Exercise details. For the material below, return exactly the lines starting at the line containing "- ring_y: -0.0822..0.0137" and ending at the line containing "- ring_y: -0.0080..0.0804", both ends included, and no others.
══════
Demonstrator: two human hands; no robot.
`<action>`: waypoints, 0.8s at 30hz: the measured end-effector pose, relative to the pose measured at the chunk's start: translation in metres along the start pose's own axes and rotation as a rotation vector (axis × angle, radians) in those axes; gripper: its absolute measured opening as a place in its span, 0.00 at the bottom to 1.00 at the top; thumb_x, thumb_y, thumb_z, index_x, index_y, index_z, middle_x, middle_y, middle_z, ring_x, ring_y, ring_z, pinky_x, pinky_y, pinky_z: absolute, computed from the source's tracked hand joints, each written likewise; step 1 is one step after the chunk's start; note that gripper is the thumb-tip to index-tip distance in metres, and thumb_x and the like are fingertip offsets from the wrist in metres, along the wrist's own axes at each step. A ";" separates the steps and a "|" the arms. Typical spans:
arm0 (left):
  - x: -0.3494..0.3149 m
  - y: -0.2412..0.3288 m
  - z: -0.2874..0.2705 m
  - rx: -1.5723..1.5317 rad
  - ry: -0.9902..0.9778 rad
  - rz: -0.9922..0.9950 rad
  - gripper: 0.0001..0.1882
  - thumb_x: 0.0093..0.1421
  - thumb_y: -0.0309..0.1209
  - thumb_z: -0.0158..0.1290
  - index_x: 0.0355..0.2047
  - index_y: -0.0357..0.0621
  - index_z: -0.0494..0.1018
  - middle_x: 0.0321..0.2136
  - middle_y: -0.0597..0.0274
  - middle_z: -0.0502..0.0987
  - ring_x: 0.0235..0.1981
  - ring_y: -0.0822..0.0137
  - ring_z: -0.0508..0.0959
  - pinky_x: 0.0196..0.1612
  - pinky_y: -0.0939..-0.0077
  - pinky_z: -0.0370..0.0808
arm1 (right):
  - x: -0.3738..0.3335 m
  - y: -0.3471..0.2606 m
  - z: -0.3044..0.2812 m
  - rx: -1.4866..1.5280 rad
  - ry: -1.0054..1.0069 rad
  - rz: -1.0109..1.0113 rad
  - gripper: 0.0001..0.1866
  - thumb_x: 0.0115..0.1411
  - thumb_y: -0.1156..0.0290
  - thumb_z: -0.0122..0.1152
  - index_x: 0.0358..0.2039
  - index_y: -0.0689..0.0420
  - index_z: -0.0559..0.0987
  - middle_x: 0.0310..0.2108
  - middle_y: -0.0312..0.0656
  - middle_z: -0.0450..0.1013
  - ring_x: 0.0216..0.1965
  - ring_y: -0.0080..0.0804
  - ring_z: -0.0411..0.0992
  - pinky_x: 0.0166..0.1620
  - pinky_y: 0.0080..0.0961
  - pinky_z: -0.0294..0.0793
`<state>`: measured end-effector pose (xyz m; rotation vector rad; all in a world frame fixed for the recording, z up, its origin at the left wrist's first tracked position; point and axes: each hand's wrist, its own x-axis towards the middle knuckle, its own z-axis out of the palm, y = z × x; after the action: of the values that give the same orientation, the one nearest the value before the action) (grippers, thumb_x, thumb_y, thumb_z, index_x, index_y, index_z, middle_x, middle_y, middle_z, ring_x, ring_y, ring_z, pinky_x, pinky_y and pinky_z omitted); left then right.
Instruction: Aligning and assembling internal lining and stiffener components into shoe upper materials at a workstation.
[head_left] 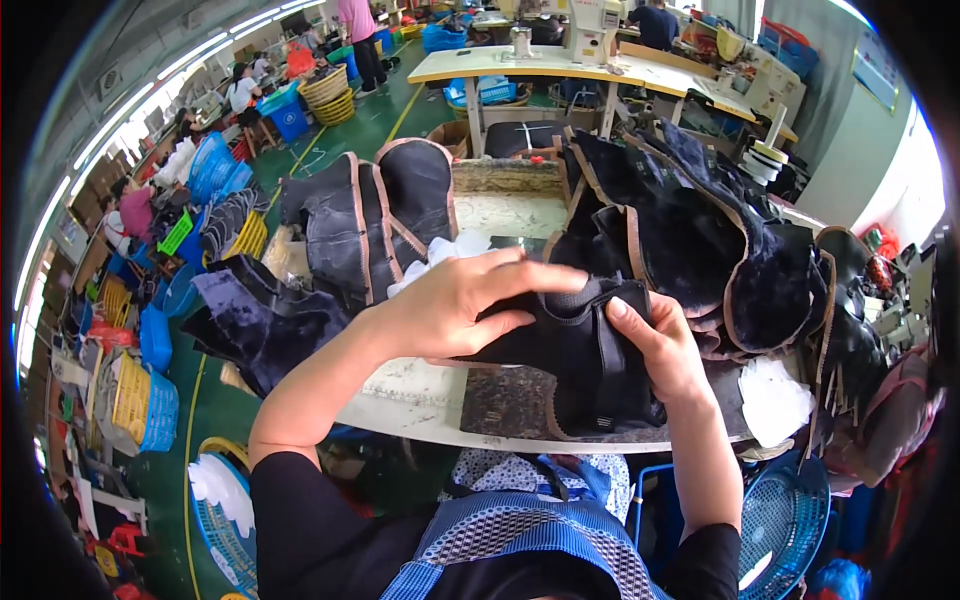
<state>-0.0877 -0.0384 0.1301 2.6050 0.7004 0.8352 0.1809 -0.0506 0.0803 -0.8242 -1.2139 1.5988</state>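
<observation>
Both hands are on a black fabric shoe upper [590, 375], raised a little above the worktable [430, 400]. My left hand [470, 305] grips its left part, the index finger reaching across the top edge and the thumb bent below. On the right side, my right hand [660, 345] pinches the upper with the thumb on top, its other fingers hidden behind. A dark strip runs down the middle of the piece. Just behind my left hand lies white crumpled sheet material [455, 250].
Black uppers with brown edging [350, 220] are piled at the back left. Fur-lined pieces [680, 220] heap at the back right. White sheets [775, 400] hang at the table's right edge. Blue baskets [225, 525] stand on either side of me. Sewing machines [590, 30] occupy a far table.
</observation>
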 end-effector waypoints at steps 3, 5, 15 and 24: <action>0.005 0.004 -0.002 0.229 0.090 0.061 0.14 0.54 0.37 0.68 0.32 0.46 0.75 0.31 0.63 0.76 0.27 0.55 0.80 0.30 0.64 0.77 | -0.007 0.002 -0.004 -0.124 0.079 -0.108 0.12 0.69 0.64 0.65 0.33 0.61 0.83 0.29 0.30 0.79 0.28 0.12 0.72 0.33 0.14 0.72; 0.004 0.007 -0.004 0.192 0.085 -0.033 0.15 0.53 0.37 0.69 0.30 0.46 0.75 0.28 0.62 0.75 0.27 0.55 0.79 0.29 0.64 0.75 | -0.010 0.005 -0.002 -0.160 0.101 -0.172 0.14 0.70 0.65 0.63 0.31 0.61 0.82 0.28 0.30 0.78 0.27 0.12 0.70 0.31 0.15 0.70; 0.019 -0.003 0.019 -0.511 0.371 -0.289 0.26 0.56 0.29 0.72 0.20 0.46 0.60 0.19 0.75 0.62 0.23 0.82 0.59 0.26 0.80 0.58 | -0.016 0.021 -0.046 0.148 0.062 -0.181 0.12 0.70 0.65 0.61 0.41 0.62 0.84 0.36 0.36 0.82 0.37 0.20 0.78 0.46 0.21 0.76; 0.053 0.017 0.006 -0.296 0.223 -0.091 0.22 0.56 0.22 0.69 0.28 0.46 0.62 0.26 0.70 0.68 0.29 0.77 0.66 0.35 0.79 0.65 | -0.010 -0.075 0.002 -1.213 0.024 -0.610 0.20 0.54 0.60 0.77 0.28 0.62 0.76 0.23 0.48 0.71 0.24 0.43 0.72 0.29 0.36 0.72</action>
<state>-0.0403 -0.0245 0.1572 2.2238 0.6885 1.1198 0.2028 -0.0550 0.1521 -1.0056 -2.1613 0.2420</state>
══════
Result of the exercise.
  - ring_y: -0.0822..0.0137
  - ring_z: -0.0508..0.0959
  - pinky_x: 0.0196..0.1612
  - pinky_y: -0.0939..-0.0077
  - pinky_z: -0.0370..0.0808
arm1 (right):
  - x: -0.3738..0.3335 m
  - y: -0.3471..0.2606 m
  - z: -0.3044..0.2812 m
  - rx: -1.4866..1.5280 rad
  - ry: -1.0054..1.0069 rad
  - rz: -1.0109..1.0113 rad
  - gripper: 0.0001..0.1866
  - thumb_x: 0.0115..0.1411
  - thumb_y: -0.1156..0.0290
  - thumb_z: -0.0122..0.1152
  - index_x: 0.0358..0.2039
  - index_y: -0.0689..0.0420
  - index_z: -0.0559..0.0987
  - middle_x: 0.0310..0.2108
  - middle_y: -0.0312..0.0656
  - middle_z: -0.0450..0.1013
  - ring_x: 0.0216..0.1965
  - ring_y: -0.0080..0.0804

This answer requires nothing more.